What is expected: The output should be every line below that includes the word "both".

Supplied material:
......
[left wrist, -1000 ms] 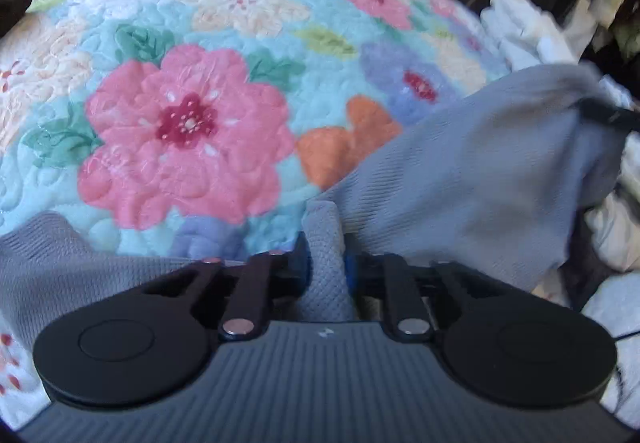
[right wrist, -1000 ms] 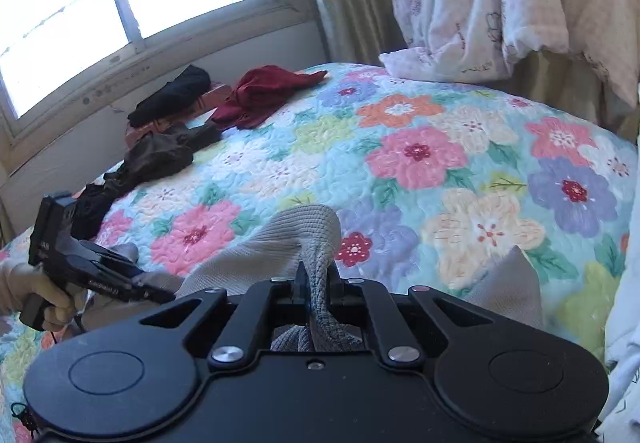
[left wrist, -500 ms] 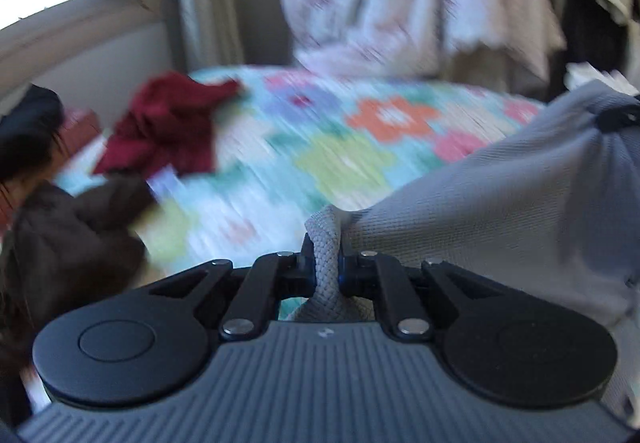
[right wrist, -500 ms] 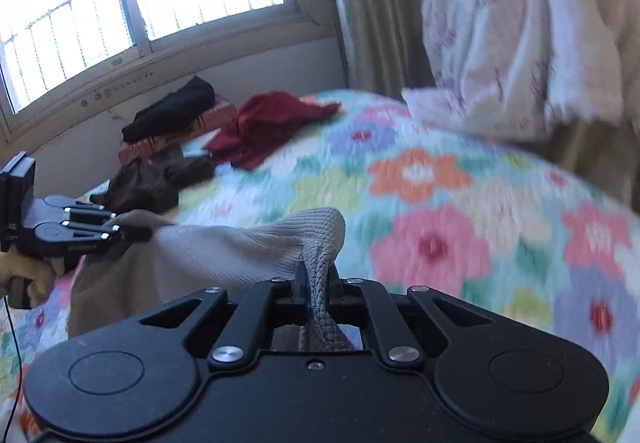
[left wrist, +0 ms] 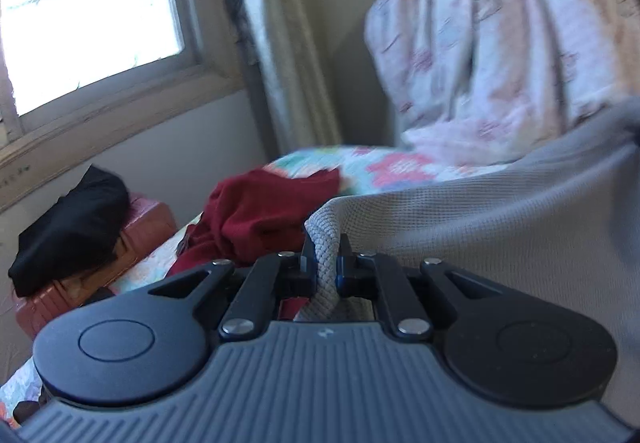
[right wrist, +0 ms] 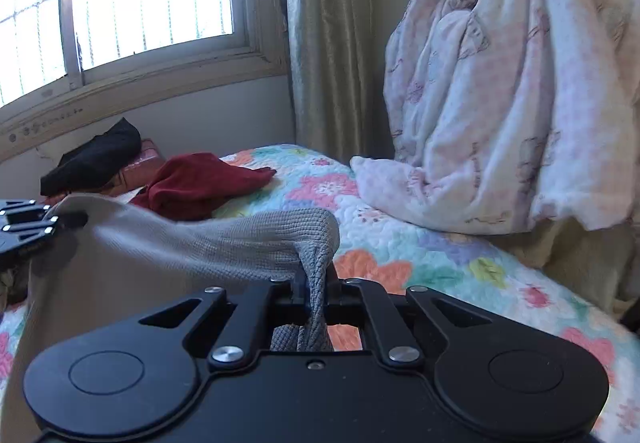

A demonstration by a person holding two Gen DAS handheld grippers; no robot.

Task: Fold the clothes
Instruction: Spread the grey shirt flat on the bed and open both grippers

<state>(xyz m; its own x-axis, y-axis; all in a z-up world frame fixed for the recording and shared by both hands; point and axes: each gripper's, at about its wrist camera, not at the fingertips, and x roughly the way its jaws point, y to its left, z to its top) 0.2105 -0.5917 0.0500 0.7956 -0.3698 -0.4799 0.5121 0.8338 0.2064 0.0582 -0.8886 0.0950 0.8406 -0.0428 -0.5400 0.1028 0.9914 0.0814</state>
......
Solution for this exercise:
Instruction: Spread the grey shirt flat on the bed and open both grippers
<state>(xyz m; its own x-axis, y-axis; all in a z-up world frame fixed for the recording and shared by both hands; point and axes: each gripper's, at about its wrist camera, not at the fingertips, and x roughly the way its jaws point, y to its left, z to its top) 0.2105 -0.5917 0.0500 0.7956 -0.3698 -0.4799 0.5121 0.8338 0.2064 0.0582 -0.8886 0.0950 0.8406 -0.0428 -0.5400 0.1028 0.9914 0.0814</state>

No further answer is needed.